Automated Subscription vs. Manual Subscription
Automated underwriting and manual underwriting are two different methods of evaluating loan applications. Lenders should embrace automated loan underwriting because it offers several benefits over manual underwriting, including:
- Increased speed and efficiency: Automated underwriting systems can process loan applications much faster than manual underwriting, allowing lenders to make faster and more accurate decisions. This can help increase the number of loans approved and reduce funding time.
- Improved Accuracy: Automated underwriting systems use algorithms and data analysis to evaluate loan applications, which can be more accurate than relying on human judgment. This can help reduce the risk of errors and bias in the underwriting process.
- Increased compliance: Automated underwriting systems can help ensure compliance with rules and guidelines, reducing the risk of non-compliance and penalties.

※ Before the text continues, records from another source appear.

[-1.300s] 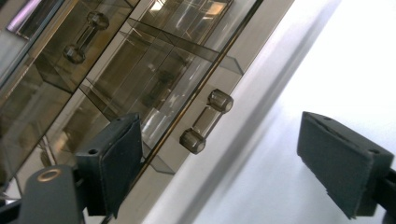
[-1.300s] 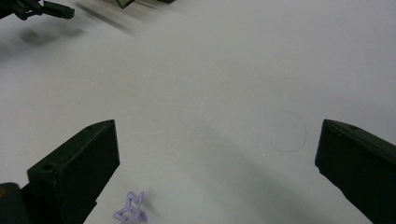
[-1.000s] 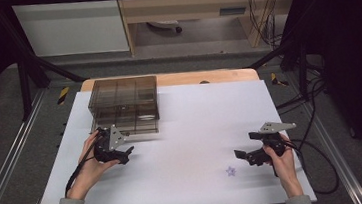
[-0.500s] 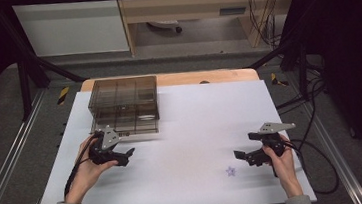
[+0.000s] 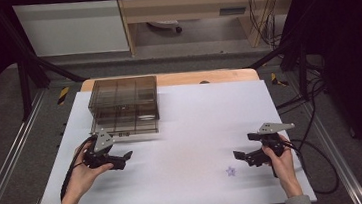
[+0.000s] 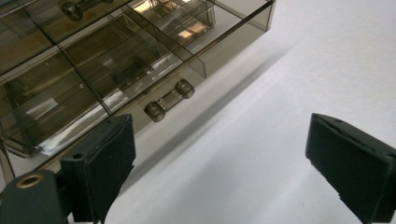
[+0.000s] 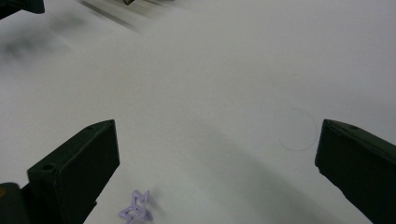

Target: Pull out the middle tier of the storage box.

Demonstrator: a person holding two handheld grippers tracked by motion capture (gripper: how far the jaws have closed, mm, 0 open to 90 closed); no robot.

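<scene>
Currently both tongs stand with their jaws wide apart and nothing between them. Ahead of the left tongs [image 5: 123, 159], just beyond the jaw tips, sits a smoky transparent drawer box [image 6: 107, 60] with a small cylindrical handle [image 6: 169, 100] facing them. Just beside the right tongs [image 5: 244, 157], low on the white surface [image 5: 196, 125], lies a small purple star-shaped piece [image 7: 136, 210].

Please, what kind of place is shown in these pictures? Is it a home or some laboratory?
Most likely a lab or recording workspace, not a home. A white table stands inside a dark metal frame, loose cables trail over the grey floor, and a person holds the left gripper and right gripper over it.
</scene>
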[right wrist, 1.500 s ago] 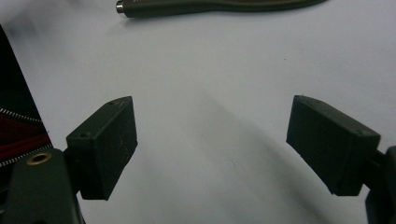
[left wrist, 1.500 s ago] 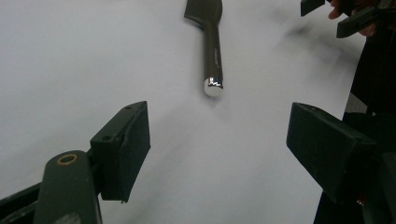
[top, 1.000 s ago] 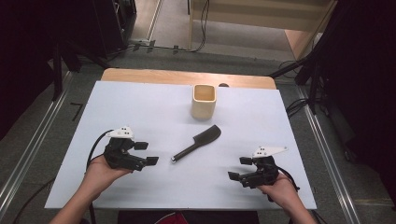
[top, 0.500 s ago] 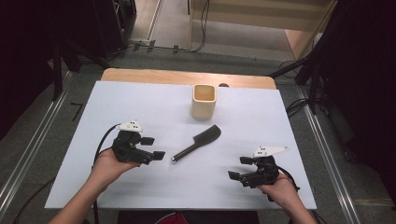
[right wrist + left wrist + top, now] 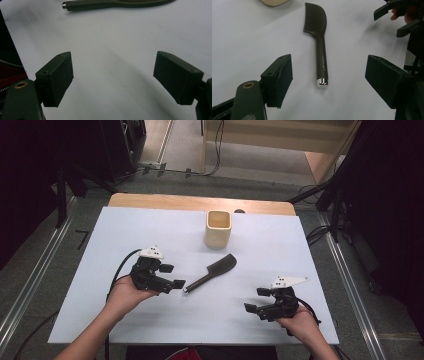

- Better risk management: Automated underwriting systems can help assess and identify loan default risk by analyzing large amounts of data. This can help lenders make more informed decisions and reduce the risk of loan loss.
- lower costs: Automated underwriting can help reduce the cost of the underwriting process by reducing the need for human resources and manual labor.
- Better customer experience: Automated underwriting can also help provide a better customer experience by reducing the time it takes to approve a loan and by providing real-time feedback to customers on the status of their loan application.
In short, automated loan underwriting offers a more efficient, accurate, and cost-effective way to evaluate loan applications than manual underwriting, which can help lenders increase your loan approval rate, reduce your riskY improve the overall customer experience.
How OCR and Nanonets can help with automated loan underwriting
Optical Character Recognition (OCR) is a technology that can be used to automate the process of collecting and verifying information from borrowers. OCR software can be used to scan and extract text from documents such as ID cards, pay stubs, tax returns, and more.
Nanonets is an AI-based OCR platform that allows lenders to easily train and deploy machine learning models for loan underwriting. It can be used to automate the loan application review process by analyzing data like credit scores, income, tax returns, employment history, and more. Nanogrids can also be used to extract unstructured data from formats like images and PDFs, which can be difficult for traditional OCR.
Using Nanonets’ OCR technology would allow lenders to quickly and accurately collect and verify borrower information, reducing the risk of errors and speeding up the underwriting process. Therefore, it can help them make more accurate and faster decisions, allowing lenders to process a higher volume of loans with less risk. It can also help increase compliance and provide a better overall customer experience.
Conclution
In conclusion, automating loan underwriting processes can bring significant benefits to retail lending companies. increase speed and accuracy of loan approvals, while also reducing the risk of errorsthus improve business and overall customer satisfactionI The use of AI and ML algorithms, electronic document management systems, automated decision-making systems, digital signatures, and automated electronic signatures and validation can help lenders automate the loan underwriting process.